🤖 AI Summary
To address domain discrepancies and hallucination artifacts introduced by preprocessing (e.g., pansharpening) in satellite multispectral (MS) and panchromatic (PAN) image-based 3D reconstruction, this paper proposes an end-to-end neural radiance field (NeRF) framework. Our method directly optimizes raw MS/PAN observations—bypassing conventional image-level fusion—while jointly modeling geometry and appearance. Key contributions include: (1) cross-resolution convolutional kernels that enable seamless feature fusion between MS and PAN modalities during training; and (2) a multimodal appearance embedding that jointly encodes spectral band differences and viewpoint variations. Evaluated on WorldView-3 data, our approach achieves a 17% average improvement in depth reconstruction accuracy, significantly enhancing novel-view synthesis quality and geometric fidelity. This work establishes a differentiable, preprocessing-free paradigm for high-resolution remote sensing 3D reconstruction.
📝 Abstract
We introduce FusionRF, a novel framework for digital surface reconstruction from satellite multispectral and panchromatic images. Current work has demonstrated the increased accuracy of neural photogrammetry for surface reconstruction from optical satellite images compared to algorithmic methods.

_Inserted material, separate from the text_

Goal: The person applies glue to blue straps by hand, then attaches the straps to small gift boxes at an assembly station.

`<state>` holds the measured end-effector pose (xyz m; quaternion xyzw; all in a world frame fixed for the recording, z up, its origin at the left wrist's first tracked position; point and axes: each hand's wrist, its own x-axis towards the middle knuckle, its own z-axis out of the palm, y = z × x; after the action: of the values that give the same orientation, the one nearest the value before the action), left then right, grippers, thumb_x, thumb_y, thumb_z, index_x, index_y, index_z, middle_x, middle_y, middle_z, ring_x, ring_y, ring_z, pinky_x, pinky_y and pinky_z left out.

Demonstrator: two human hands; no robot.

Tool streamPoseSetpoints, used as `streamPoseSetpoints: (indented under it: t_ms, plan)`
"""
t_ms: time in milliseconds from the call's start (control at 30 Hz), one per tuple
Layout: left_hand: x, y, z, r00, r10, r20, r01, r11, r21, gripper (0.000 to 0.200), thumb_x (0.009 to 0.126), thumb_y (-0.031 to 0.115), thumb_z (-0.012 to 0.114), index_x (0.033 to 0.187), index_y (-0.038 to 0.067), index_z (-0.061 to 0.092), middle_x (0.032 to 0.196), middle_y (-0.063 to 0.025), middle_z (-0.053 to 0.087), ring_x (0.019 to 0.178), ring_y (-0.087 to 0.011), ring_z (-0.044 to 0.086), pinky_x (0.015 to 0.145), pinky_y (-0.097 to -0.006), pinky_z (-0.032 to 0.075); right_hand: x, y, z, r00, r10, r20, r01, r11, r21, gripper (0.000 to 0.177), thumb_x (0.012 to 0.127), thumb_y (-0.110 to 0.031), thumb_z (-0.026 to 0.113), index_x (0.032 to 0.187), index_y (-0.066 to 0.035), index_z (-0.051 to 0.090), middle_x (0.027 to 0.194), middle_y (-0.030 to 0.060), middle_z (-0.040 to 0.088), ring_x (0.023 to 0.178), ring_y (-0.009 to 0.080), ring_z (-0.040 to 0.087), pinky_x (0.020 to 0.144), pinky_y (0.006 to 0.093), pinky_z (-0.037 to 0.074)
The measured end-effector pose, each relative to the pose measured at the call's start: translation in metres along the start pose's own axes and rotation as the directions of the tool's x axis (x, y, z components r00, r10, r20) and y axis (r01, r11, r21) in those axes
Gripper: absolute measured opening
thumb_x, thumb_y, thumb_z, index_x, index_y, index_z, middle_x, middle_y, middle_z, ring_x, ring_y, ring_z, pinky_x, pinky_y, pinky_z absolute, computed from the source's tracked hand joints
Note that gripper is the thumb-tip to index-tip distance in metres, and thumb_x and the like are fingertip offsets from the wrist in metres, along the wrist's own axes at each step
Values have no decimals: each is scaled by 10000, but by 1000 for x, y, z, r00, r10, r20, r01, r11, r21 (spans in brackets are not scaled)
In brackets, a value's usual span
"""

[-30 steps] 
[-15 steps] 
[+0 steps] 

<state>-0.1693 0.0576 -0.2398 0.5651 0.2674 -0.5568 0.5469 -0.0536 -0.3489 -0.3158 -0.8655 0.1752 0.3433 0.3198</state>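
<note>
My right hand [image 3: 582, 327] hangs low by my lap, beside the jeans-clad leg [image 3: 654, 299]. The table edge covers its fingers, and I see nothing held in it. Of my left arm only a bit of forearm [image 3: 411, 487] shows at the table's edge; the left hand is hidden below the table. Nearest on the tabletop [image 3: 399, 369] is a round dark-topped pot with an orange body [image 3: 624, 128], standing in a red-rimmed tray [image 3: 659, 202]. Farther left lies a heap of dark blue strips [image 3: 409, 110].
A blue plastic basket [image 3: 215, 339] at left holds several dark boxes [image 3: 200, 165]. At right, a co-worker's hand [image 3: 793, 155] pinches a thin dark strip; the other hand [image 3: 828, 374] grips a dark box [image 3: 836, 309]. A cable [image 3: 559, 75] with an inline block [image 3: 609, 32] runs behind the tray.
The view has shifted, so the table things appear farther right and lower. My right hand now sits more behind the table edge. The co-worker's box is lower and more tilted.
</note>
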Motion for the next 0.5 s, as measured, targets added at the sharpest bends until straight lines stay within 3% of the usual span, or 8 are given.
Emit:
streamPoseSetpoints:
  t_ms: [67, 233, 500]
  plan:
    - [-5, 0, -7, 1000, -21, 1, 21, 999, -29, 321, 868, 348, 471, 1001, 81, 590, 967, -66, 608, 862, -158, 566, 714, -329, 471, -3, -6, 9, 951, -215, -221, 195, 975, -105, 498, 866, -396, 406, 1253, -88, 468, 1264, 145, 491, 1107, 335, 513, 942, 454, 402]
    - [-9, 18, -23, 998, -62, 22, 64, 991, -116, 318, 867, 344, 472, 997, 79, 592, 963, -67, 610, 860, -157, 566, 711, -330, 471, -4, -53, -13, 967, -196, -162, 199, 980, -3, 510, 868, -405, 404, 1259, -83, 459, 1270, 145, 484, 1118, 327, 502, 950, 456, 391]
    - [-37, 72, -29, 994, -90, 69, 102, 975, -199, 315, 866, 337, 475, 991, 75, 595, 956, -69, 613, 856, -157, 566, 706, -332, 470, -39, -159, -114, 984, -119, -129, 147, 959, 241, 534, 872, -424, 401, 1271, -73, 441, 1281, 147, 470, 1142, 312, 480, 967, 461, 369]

Common satellites produce both a panchromatic and multispectral image, which contain high spatial and spectral information respectively. Current neural reconstruction methods require multispectral images to be upsampled with a pansharpening method using the spatial data in the panchromatic image. However, these methods may introduce biases and hallucinations due to domain gaps. FusionRF introduces joint image fusion during optimization through a novel cross-resolution kernel that learns to resolve spatial resolution loss present in multispectral images. As input, FusionRF accepts the original multispectral and panchromatic data, eliminating the need for image preprocessing. FusionRF also leverages multimodal appearance embeddings that encode the image characteristics of each modality and view within a uniform representation. By optimizing on both modalities, FusionRF learns to fuse image modalities while performing reconstruction tasks and eliminates the need for a pansharpening preprocessing step. We evaluate our method on multispectral and panchromatic satellite images from the WorldView-3 satellite in various locations, and show that FusionRF provides an average of 17% improvement in depth reconstruction accuracy, and renders sharp training and novel views.